▶ _Work request_: Search the data below, and report every line in which "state" occurs.

-- Recorded information follows --

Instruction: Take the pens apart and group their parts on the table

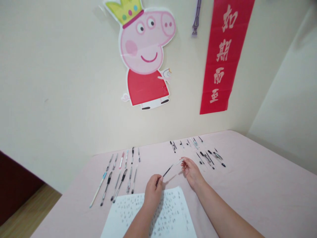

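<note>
Over the table, my left hand (153, 191) pinches a slim dark pen refill (168, 170) that points up and to the right. My right hand (191, 172) grips a pale, see-through pen barrel (179, 161) between thumb and fingers. The refill's tip is close to the barrel's near end; whether they touch, I cannot tell. Beneath my left hand lies a white sheet of paper (133, 215) covered in handwriting. Beyond my right hand are loose pen parts, among them a dark piece (210, 159).
Two rows of pens lie on the left, including a black-gripped pen (120, 185) and a pale blue-topped pen (98, 190). More small pen parts (195, 143) lie at the back right. A pink cloth (247, 185) covers the table, which meets a wall (74, 99) behind.
</note>
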`<act>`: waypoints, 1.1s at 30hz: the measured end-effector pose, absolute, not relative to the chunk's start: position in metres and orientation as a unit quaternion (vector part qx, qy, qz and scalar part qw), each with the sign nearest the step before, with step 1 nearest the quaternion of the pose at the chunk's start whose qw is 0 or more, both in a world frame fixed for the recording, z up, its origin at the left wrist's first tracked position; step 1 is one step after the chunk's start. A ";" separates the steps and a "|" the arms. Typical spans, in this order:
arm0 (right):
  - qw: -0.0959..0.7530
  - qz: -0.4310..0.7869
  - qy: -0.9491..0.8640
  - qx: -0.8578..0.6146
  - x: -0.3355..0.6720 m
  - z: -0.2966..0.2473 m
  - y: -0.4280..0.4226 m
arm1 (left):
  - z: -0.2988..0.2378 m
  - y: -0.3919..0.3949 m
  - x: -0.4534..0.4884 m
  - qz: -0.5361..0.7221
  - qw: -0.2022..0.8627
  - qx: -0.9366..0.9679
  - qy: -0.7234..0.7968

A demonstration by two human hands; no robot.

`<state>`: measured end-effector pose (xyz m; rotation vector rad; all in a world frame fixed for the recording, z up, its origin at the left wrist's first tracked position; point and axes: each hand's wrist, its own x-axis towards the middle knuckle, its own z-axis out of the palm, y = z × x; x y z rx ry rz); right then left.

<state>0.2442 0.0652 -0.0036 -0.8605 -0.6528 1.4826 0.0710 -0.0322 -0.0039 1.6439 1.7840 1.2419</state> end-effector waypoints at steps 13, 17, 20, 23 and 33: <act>0.424 0.226 -0.685 -0.548 0.249 -0.014 0.054 | -0.005 -0.031 0.070 0.451 0.203 0.585 0.643; 0.332 0.145 -0.743 -0.563 0.251 -0.010 0.051 | -0.005 -0.031 0.070 0.459 0.208 0.580 0.640; 0.372 0.124 -0.751 -0.531 0.250 -0.006 0.050 | -0.006 -0.031 0.070 0.467 0.214 0.575 0.637; 0.457 0.162 -0.739 -0.468 0.245 -0.003 0.049 | -0.006 -0.031 0.070 0.465 0.219 0.570 0.640; 0.497 0.578 -0.491 -0.421 0.217 0.004 0.029 | -0.004 -0.032 0.072 0.452 0.238 0.580 0.634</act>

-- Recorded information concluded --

▶ _Expected output_:
`<state>`: measured end-effector pose (xyz m; rotation vector rad; all in a world frame fixed for the recording, z up, its origin at the left wrist's first tracked position; point and axes: each hand's wrist, its own x-axis towards the middle knuckle, its own z-axis out of the palm, y = z × x; x y z rx ry rz); right then left.
<state>0.2442 0.0652 -0.0036 -0.8605 -0.6528 1.4826 0.0710 -0.0322 -0.0039 1.6439 1.7840 1.2419</state> end-effector waypoints at steps 13, 17, 20, 23 and 33: <act>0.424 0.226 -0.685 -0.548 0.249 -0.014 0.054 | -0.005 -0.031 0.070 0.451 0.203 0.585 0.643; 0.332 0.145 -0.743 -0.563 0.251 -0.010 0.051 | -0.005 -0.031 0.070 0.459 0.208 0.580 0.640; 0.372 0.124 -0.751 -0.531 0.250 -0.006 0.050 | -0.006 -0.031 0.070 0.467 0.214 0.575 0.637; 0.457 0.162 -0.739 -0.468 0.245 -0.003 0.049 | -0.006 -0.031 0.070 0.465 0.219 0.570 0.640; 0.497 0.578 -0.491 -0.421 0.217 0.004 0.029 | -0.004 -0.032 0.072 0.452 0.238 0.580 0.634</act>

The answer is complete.